Matt Yglesias notes that there seem to be no serious monetary policy doves in Congress. When Federal Reserve Chairman Ben Bernanke heads to the Hill, he gets either softballs from seemingly disinterested Democrats or tough questions from Republicans who favor tighter monetary policy. 

The toughest real talk, actually, tends to come from Bernanke himself, who uses his occasional visits to the Hill to politely, opaquely scold Congress about their approach to fiscal policy.

Brad already pointed out this doozy from Bernanke's opening:

The CBO estimates that deficit-reduction policies in current law will slow the pace of real GDP growth by about 1-1/2 percentage points this year, relative to what it would have been otherwise.

A significant portion of this effect is related to the automatic spending sequestration that is scheduled to begin on March 1, which, according to the CBO's estimates, will contribute about 0.6 percentage point to the fiscal drag on economic growth this year. Given the still-moderate underlying pace of economic growth, this additional near-term burden on the recovery is significant.

Moreover, besides having adverse effects on jobs and incomes, a slower recovery would lead to less actual deficit reduction in the short run for any given set of fiscal actions.

Also amusing was Bernanke's exchange with Sen. Joe Manchin, who really, really, really wanted him to sign onto the idea that the debt is the biggest threat the economy faces:

Manchin: Chairman Bernanke, thank you for being here.

First of all, when I first came to the Senate two and a half years ago, I was on Armed Services Committee, and Admiral Mullen at that time was asked what's the greatest threat the United States faces. And I thought I would hear some military challenge. And he didn't even hesitate by saying that the debt of this nation is our greatest threat.

And I didn't know if you shared that same — that same thought.

Bernanke: It is certainly an important economic risk and I think it's very important that over the longer-term that we develop a sustainable fiscal plan, no question about it.

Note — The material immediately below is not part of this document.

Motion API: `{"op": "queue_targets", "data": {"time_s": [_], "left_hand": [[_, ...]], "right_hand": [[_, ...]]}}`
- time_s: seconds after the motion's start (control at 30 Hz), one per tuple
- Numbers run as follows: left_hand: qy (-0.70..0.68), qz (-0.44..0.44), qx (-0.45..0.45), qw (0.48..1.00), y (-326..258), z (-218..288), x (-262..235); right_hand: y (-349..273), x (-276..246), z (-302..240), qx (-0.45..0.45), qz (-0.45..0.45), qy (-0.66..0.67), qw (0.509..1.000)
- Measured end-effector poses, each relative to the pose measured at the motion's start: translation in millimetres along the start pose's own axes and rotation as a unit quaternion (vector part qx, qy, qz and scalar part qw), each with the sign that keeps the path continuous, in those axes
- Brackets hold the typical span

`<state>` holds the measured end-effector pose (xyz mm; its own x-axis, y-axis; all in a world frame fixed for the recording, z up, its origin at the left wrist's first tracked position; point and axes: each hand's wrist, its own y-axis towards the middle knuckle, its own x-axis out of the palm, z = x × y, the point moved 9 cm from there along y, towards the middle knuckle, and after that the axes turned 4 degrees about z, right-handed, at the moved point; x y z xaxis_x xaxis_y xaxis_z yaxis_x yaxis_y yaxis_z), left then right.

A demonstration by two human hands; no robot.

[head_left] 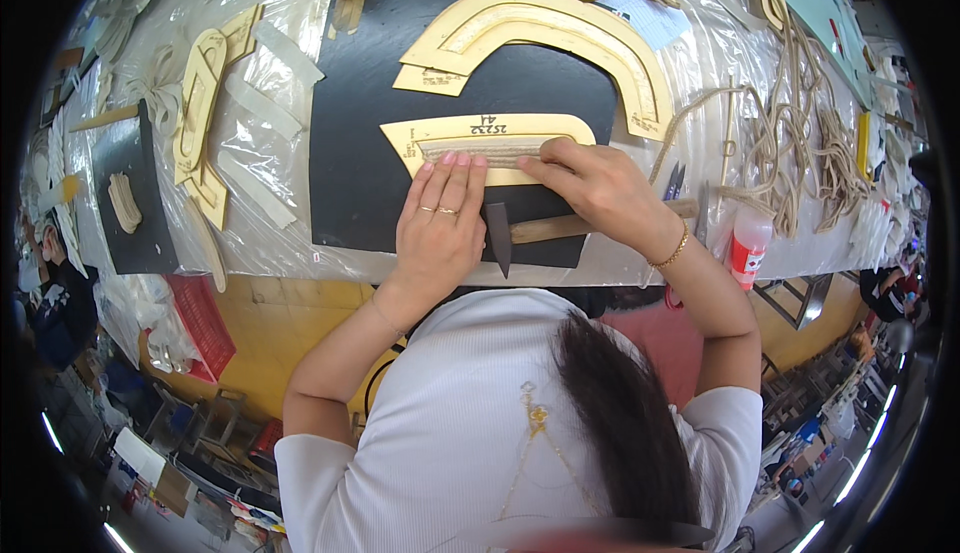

Manchin: His assessment was it was the greatest threat we faced.

Bernanke: I don't know. There are many — there are many possible candidates for that.

He also tried to disabuse the Senate of the notion that it needs to do something, the sequester is something, and so the sequester is better than nothing:

Manchin: But I mean, it would be irresponsible for us not to do something. We have two alternatives, two paths to take here. Either fix the financial problems in a longer-term, bigger fix or do something with sequestering that we've punished ourselves basically because we have been unable, as a body, to come together.

So I think that was also said, if we're going to do a sequestering, shouldn't it also be done in a more or a smarter way to where there's more flexibility?

Bernanke: Well, as you point out, it was done to be sort of like, in "Dr. Strangelove," the bomb that goes off.

So if — obviously if you can find a way to, you know, a bipartisan way to make it more effective and —and — and better prioritize, that would be a good thing.

And people disagree on the second point but, again, what I suggested today is try to make some trade-off on the effects of the near-term recovery and, you know, aligning the policy with the timing. The timing says that you've made progress on the very near-term as far as the budget is concerned.

Where — where the problem still remains unaddressed is — is in the longer term. And so it doesn't quite match to be doing tough policies today when the real problem is a somewhat longer-term problem.

All of this gets back to Bernanke's belief that fiscal policy is currently harming monetary policy — that to pay off, his efforts to keep rates low need to be matched by a Congress willing to use those low rates to spur economic growth. Bernanke — originally a George W. Bush appointee, by the way — finds some support for that position among the Democrats and none among the Republicans. What he's not finding is anyone saying that given the fact of congressional failure and gridlock, the Federal Reserve should be doing much more than it currently is.